D’ailleurs, aucun événement de ce genre ne devait être enregistré ce jour-là par le Réveil de Bront-les-Eaux. M. Planchet s’était bien assis sur le parapet. Il avait bien introduit entre ses dents le canon d’un browning chargé qu’il avait pris pour son voyage (et maintenant pour le grand voyage). Mais, rebuté par le froid de l’arme, avant-coureur du froid de la mort, il avait jeté son revolver dans la rivière, sans réfléchir que cet objet meurtrier peut, à l’occasion, aider un homme à vivre, si on l’échange contre quelques dollars.
M. Planchet quitta définitivement le parapet pour le trottoir. La hauteur du pont l’impressionnait et il n’eût affronté la chute qu’après s’être un peu brouillé l’esprit par une balle de revolver…
Au coin du quai et de la grande rue, un pharmacien exposait un carton rouge, où se dévoilait généreusement, en lettres blanches, le nom d’un nouveau produit : l’Écrasol. Il promettait une nuit de douze heures pleines aux personnes nerveuses qui useraient de ses pilules. M. Planchet pensa que c’était une affaire pour lui. Il se procura une boîte de cette drogue qui ne coûtait que trois francs… Le temps était beau. Il se dit qu’il dormirait très bien dans quelque pré moelleusement capitonné des environs.
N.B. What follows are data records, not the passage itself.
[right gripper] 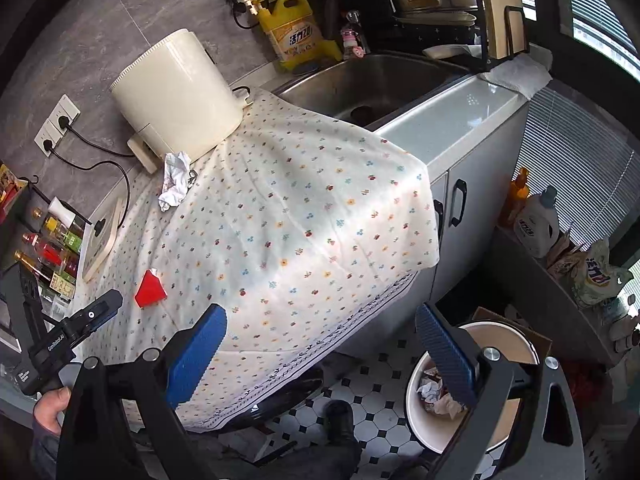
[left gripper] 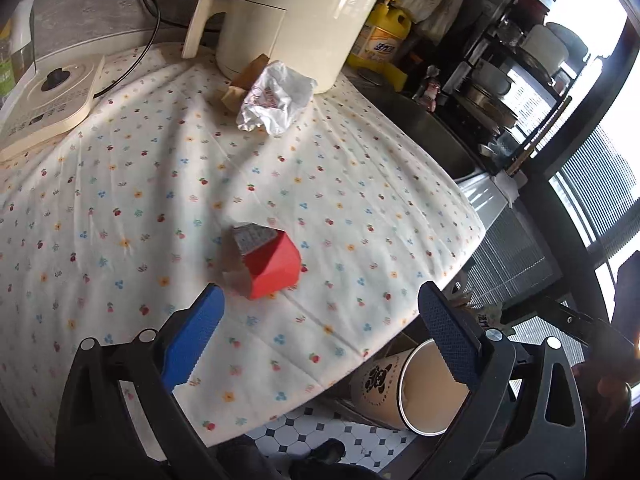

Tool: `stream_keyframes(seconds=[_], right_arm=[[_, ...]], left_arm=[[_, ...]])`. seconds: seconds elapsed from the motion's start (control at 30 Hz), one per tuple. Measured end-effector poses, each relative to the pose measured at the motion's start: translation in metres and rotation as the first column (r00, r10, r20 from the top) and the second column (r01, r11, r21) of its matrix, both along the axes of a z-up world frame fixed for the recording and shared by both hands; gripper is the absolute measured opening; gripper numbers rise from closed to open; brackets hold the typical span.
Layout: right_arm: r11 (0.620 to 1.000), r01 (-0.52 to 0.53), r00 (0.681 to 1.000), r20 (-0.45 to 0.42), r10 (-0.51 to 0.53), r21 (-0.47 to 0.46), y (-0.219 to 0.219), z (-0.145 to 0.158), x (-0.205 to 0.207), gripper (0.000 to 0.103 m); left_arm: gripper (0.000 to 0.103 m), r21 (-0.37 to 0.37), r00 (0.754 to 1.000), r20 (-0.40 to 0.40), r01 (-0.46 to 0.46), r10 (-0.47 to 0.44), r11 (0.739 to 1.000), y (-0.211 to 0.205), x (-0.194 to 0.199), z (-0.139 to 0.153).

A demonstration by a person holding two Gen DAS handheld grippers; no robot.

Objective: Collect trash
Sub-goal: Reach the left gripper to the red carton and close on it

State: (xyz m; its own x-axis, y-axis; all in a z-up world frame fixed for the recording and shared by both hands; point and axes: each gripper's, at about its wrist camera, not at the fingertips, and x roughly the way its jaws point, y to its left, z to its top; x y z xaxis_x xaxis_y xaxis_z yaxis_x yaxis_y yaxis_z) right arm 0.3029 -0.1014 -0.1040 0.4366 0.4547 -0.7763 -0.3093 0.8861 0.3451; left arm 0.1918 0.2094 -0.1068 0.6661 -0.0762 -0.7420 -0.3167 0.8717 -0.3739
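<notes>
A crushed red carton (left gripper: 267, 263) lies on the flowered tablecloth (left gripper: 140, 200), just ahead of my open, empty left gripper (left gripper: 320, 336). A crumpled white wrapper (left gripper: 276, 98) lies farther back against the cream appliance (left gripper: 296, 20). A paper bucket used as a bin (left gripper: 416, 388) stands on the floor below the table edge. In the right wrist view my right gripper (right gripper: 320, 354) is open and empty, above the table's front edge; the bin (right gripper: 472, 384) holds crumpled paper. The red carton (right gripper: 150, 289) and the white wrapper (right gripper: 175, 180) also show there, as does the left gripper (right gripper: 76, 330).
A cream base plate with a cord (left gripper: 48, 104) sits at the table's left. A steel sink (right gripper: 372, 84), yellow detergent bottle (right gripper: 294, 36) and dish rack (left gripper: 512, 80) lie behind. Bottles (right gripper: 52, 248) stand left of the table. The floor is tiled (right gripper: 380, 412).
</notes>
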Motion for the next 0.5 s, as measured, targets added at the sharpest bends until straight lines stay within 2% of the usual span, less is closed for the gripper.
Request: stream_keyframes(seconds=[0.17, 0.33, 0.37, 0.4, 0.43, 0.5], right_arm=[[1.0, 0.005, 1.0, 0.011, -0.005, 0.0, 0.028, 0.003, 0.004, 0.093], [1.0, 0.028, 0.999, 0.021, -0.028, 0.003, 0.051, 0.003, 0.006, 0.093], [0.999, 0.034, 0.999, 0.02, -0.034, 0.005, 0.054, 0.002, 0.007, 0.093], [0.999, 0.038, 0.999, 0.021, -0.038, 0.006, 0.058, 0.001, 0.008, 0.093], [0.999, 0.044, 0.999, 0.02, -0.044, 0.006, 0.062, 0.0, 0.009, 0.093], [0.999, 0.05, 0.999, 0.019, -0.05, 0.01, 0.072, -0.002, 0.011, 0.093]], left_arm=[[0.09, -0.011, 1.0, -0.006, 0.02, -0.02, 1.0, 0.024, 0.009, -0.009], [0.086, -0.007, 0.994, -0.035, 0.101, -0.101, 0.995, 0.032, 0.031, -0.024], [0.074, 0.009, 0.99, -0.073, 0.123, -0.122, 0.992, 0.031, 0.038, -0.03], [0.039, 0.011, 0.982, -0.117, 0.152, -0.15, 0.988, 0.031, 0.045, -0.038], [0.037, -0.001, 0.976, -0.134, 0.176, -0.175, 0.984, 0.032, 0.049, -0.042], [0.028, 0.007, 0.973, -0.111, 0.207, -0.205, 0.978, 0.036, 0.051, -0.035]])
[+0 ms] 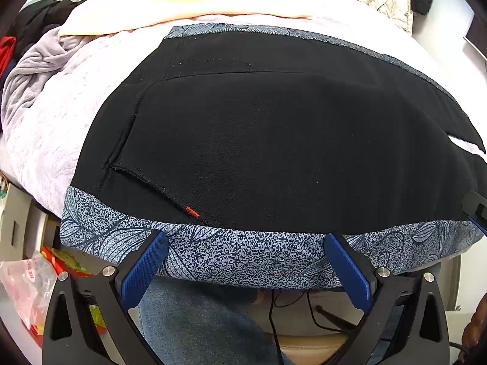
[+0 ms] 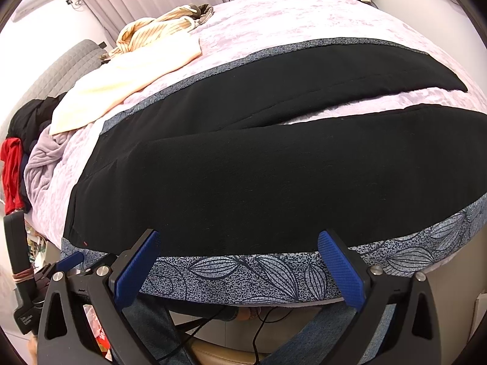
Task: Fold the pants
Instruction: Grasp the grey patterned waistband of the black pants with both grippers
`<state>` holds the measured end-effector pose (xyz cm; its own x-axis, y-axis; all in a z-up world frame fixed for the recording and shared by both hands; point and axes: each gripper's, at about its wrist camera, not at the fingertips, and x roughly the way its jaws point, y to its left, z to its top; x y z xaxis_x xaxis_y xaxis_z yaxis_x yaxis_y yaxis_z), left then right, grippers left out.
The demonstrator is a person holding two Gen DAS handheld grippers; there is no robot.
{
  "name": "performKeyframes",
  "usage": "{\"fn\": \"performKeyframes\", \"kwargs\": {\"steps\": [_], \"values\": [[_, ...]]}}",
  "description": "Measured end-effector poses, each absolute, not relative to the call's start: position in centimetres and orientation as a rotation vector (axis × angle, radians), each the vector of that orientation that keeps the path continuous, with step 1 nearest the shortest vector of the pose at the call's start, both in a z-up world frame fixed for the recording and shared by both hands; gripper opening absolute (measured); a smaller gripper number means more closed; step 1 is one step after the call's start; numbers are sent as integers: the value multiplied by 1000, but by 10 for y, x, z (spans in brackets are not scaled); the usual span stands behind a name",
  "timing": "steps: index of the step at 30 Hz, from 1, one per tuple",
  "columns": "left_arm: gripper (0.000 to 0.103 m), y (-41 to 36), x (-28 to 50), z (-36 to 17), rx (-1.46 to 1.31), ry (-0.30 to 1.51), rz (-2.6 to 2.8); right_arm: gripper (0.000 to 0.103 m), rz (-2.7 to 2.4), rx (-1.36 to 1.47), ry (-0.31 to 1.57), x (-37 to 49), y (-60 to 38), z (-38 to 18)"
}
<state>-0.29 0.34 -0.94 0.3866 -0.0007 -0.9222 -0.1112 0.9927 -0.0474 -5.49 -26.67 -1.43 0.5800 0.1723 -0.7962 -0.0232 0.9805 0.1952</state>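
Black pants (image 1: 274,140) lie spread flat on a blue leaf-patterned cloth (image 1: 243,252) on the bed. In the left wrist view I see the waist end with a back pocket and a small red tag (image 1: 192,212). In the right wrist view the pants (image 2: 258,182) show two legs running to the right, split by a gap. My left gripper (image 1: 246,240) is open and empty at the cloth's near edge, just short of the pants. My right gripper (image 2: 239,240) is open and empty at the near hem of the closer leg.
A pink quilt (image 2: 274,21) covers the bed. A cream cloth (image 2: 127,73) and a striped garment (image 2: 152,30) lie at the back. A pile of grey, black and red clothes (image 2: 27,152) sits at the left. Cables and the person's jeans (image 1: 194,319) are below the bed edge.
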Motion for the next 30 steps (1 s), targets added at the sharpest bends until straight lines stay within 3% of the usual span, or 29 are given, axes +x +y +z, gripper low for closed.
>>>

M. Planchet était tellement impatient d’oublier les casinos, les intolérables mécomptes du calcul des probabilités, l’éloignement absurde de l’Uruguay et le souci de la côtelette quotidienne, qu’il ouvrit la boîte tout de suite et, au lieu de la pilule indiquée, en avala d’un seul coup une demi-douzaine. Le sommeil ne le terrassa pas instantanément, mais il lui sembla qu’il était « groggy », comme un boxeur qui vient de prendre un bon coup sur le tournant de la figure. S’il eût été de sang-froid, aurait-il eu le « culot » de pénétrer dans ce garage, vide d’ailleurs à cette minute ?
Une merveilleuse six-cylindres, carrossée en limousine, se trouvait sous le hall en compagnie d’autos plus ordinaires. M. Planchet, qui n’était pas regardant, alla droit à cette voiture imposante et ouvrit carrément la portière… Il y avait dans le fond un amas de couvertures et de fourrures. M. Planchet s’étendit sur la banquette, mit sous sa tête fragile un petit coussin pneumatique, se recouvrit complètement avec les riches pelisses et se laissa aller, pour un temps indéterminé, aux bienfaits de « l’Écrasol ».
Huit heures du matin. La scène se passe devant le garage. M. et Mme Gradimbourg, les gros usiniers de Belfort, sont en train d’interroger le ciel, qui ne leur répond rien de catégorique. Ils sont en costumes de voyage et Mme Gradimbourg a confié au mécanicien une petite cage, cottage de deux serins.
Ayant suffisamment contemplé la nue, M. et Mme Gradimbourg se regardent maintenant l’un l’autre.
— Oui, dit M. Gradimbourg, la sagesse, la vraie sagesse serait d’envoyer Célestin tout seul par la route, pendant que nous prendrions le train…
— Comme tu voudras, dit Mme Gradimbourg.
— C’est comme tu préfères, dit son mari.